━━ Source information ━━

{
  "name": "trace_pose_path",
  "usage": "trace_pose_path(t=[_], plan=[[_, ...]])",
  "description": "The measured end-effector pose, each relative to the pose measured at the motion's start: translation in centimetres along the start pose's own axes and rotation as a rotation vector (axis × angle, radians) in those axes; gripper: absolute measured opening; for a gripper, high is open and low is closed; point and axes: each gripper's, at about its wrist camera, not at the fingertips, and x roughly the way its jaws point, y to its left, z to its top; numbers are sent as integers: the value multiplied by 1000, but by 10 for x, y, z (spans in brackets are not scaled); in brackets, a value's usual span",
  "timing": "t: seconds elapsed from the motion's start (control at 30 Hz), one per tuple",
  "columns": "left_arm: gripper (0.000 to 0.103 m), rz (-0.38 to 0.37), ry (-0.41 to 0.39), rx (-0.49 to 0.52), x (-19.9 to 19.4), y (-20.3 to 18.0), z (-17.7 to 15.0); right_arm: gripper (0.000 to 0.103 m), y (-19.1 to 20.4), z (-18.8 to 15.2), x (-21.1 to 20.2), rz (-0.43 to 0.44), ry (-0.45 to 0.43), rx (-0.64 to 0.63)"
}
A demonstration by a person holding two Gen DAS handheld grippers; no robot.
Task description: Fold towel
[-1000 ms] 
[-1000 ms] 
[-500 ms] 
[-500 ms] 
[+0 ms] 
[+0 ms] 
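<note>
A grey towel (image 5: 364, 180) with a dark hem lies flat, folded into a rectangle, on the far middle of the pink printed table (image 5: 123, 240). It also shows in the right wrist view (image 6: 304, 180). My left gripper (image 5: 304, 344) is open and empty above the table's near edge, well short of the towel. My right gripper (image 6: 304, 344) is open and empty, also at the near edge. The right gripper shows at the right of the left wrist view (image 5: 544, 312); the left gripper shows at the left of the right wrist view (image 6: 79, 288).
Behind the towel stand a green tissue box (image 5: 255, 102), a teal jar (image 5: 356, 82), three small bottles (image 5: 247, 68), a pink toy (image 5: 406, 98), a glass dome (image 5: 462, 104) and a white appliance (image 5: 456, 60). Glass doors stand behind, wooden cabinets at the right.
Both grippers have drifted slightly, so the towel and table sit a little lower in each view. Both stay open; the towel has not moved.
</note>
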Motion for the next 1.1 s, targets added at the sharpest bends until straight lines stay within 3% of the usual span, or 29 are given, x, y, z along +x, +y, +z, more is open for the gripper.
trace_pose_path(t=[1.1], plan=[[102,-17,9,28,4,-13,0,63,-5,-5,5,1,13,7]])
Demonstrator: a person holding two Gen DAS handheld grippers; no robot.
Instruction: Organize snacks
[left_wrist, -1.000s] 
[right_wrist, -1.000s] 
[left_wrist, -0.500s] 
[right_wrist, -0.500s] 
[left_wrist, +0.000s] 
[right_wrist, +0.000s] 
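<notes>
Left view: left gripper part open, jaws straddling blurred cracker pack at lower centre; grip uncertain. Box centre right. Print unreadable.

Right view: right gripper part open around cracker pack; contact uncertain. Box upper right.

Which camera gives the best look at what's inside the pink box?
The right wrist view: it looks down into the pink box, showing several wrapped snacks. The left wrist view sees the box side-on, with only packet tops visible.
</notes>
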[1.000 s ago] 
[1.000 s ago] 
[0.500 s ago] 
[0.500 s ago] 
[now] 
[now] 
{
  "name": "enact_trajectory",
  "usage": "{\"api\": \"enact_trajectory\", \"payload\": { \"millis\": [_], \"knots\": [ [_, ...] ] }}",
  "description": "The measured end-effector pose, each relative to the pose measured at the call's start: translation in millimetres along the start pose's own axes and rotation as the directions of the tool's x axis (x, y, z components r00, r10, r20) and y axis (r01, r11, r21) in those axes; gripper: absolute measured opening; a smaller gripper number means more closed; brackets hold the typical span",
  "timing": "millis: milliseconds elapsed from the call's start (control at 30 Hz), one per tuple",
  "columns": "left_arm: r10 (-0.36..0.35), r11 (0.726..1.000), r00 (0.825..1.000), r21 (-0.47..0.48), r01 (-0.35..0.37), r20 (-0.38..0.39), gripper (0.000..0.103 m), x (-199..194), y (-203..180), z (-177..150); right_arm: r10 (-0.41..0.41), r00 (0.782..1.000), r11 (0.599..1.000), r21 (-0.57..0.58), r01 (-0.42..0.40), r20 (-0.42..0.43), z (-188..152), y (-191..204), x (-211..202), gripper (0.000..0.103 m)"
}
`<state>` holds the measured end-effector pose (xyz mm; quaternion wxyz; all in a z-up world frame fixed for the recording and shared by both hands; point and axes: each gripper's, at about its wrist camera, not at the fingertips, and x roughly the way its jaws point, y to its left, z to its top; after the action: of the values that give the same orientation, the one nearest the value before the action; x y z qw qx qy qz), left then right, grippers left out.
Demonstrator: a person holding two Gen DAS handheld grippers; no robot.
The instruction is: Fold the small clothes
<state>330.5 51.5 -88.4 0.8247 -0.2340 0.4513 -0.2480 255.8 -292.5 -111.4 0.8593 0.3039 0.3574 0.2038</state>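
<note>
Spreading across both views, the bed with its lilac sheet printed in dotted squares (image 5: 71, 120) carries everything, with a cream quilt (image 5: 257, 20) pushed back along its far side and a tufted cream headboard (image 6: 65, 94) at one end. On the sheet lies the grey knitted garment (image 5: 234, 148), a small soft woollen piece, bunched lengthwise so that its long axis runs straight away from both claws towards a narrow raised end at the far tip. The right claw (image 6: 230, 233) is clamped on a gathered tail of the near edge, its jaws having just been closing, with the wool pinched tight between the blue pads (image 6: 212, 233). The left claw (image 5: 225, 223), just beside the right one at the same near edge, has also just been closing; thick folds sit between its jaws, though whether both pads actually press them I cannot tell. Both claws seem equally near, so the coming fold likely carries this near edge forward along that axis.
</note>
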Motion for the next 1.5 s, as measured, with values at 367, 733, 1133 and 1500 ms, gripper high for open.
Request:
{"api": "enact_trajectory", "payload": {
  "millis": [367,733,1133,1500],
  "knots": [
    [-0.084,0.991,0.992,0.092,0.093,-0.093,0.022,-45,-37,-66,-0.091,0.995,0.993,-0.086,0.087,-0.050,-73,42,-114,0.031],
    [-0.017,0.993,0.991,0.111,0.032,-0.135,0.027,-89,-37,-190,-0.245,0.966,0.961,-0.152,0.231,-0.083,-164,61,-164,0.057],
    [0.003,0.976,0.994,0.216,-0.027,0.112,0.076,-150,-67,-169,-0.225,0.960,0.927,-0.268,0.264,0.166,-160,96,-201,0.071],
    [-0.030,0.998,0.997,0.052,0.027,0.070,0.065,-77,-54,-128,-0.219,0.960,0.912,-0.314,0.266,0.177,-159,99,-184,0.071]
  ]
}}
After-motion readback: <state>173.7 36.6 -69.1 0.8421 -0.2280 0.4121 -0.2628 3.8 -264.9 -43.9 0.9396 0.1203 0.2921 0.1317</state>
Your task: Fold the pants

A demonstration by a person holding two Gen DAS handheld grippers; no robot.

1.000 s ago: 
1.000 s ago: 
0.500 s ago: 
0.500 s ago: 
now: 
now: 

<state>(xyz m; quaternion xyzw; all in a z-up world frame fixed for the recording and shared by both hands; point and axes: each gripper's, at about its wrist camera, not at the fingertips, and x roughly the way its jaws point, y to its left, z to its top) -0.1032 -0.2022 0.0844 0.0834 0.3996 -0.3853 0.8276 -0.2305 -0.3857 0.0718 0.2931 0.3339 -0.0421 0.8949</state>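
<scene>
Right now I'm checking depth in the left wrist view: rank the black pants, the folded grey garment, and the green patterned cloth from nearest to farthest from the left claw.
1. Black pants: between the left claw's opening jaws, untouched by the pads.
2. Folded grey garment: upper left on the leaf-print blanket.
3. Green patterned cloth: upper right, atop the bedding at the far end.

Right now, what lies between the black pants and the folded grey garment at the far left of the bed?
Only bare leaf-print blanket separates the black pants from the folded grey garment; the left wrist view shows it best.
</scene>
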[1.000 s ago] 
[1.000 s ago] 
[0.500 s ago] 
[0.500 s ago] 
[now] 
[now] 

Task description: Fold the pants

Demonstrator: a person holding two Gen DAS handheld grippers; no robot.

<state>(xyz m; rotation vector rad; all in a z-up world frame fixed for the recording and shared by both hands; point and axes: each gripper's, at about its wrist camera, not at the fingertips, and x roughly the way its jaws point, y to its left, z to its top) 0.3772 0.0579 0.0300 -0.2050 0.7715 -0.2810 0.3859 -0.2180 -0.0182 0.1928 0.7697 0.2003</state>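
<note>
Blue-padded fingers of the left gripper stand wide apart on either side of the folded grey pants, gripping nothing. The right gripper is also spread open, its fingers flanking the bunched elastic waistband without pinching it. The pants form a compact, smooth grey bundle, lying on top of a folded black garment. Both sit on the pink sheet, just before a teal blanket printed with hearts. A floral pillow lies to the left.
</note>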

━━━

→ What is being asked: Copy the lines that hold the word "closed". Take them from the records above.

→ Reply to the exercise:
  "description": "The measured end-effector pose, each relative to the pose measured at the motion's start: translation in centimetres along the start pose's own axes and rotation as a rotation vector (axis × angle, radians) in those axes; gripper: absolute measured opening; for a gripper, high is open and low is closed; point and axes: each gripper's, at about its wrist camera, not at the fingertips, and x roughly the way its jaws point, y to its left, z to its top; numbers are sent as integers: the value multiplied by 1000, but by 10 for x, y, z (spans in brackets are not scaled); in brackets, a value's usual span",
  "description": "The measured end-effector pose, each relative to the pose measured at the call's start: translation in millimetres along the start pose's own axes and rotation as the directions of the tool's x axis (x, y, z components r00, r10, r20) and y axis (r01, r11, r21) in those axes; gripper: absolute measured opening; a smaller gripper number means more closed; brackets hold the typical span",

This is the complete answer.